__Task item__: The full listing, copied exactly, is the required output.

○ ○ ○ ○ ○ ○ ○

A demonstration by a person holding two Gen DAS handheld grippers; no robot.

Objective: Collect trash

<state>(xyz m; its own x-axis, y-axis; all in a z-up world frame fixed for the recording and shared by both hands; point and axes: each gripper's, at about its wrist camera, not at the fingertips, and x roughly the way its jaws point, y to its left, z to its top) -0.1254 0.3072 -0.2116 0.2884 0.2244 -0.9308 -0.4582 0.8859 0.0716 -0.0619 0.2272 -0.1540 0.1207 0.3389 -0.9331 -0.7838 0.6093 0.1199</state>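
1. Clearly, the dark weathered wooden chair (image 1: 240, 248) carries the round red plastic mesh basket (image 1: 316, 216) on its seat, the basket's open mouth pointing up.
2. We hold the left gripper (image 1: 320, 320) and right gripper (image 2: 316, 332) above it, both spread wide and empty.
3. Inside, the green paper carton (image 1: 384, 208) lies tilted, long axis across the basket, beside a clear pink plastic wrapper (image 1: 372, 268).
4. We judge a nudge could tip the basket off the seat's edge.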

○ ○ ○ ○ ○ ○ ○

__Output below__:
A demonstration by a person holding two Gen DAS handheld grippers; no robot.

Objective: Collect trash

<state>(xyz m; its own x-axis, y-axis; all in a z-up world frame fixed for the recording and shared by both hands; point and axes: each gripper's, at about its wrist camera, not at the fingertips, and x roughly the way its jaws point, y to its left, z to its top) -0.1254 0.3072 -0.2116 0.2884 0.2244 -0.9308 -0.4582 0.8859 0.0716 -0.0619 0.2272 -0.1540 0.1207 0.3389 -0.9331 -0.7838 0.6093 0.1199</state>
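1. Clearly, the dark weathered wooden chair (image 1: 240, 248) carries the round red plastic mesh basket (image 1: 316, 216) on its seat, the basket's open mouth pointing up.
2. We hold the left gripper (image 1: 320, 320) and right gripper (image 2: 316, 332) above it, both spread wide and empty.
3. Inside, the green paper carton (image 1: 384, 208) lies tilted, long axis across the basket, beside a clear pink plastic wrapper (image 1: 372, 268).
4. We judge a nudge could tip the basket off the seat's edge.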

The output has nothing more to it.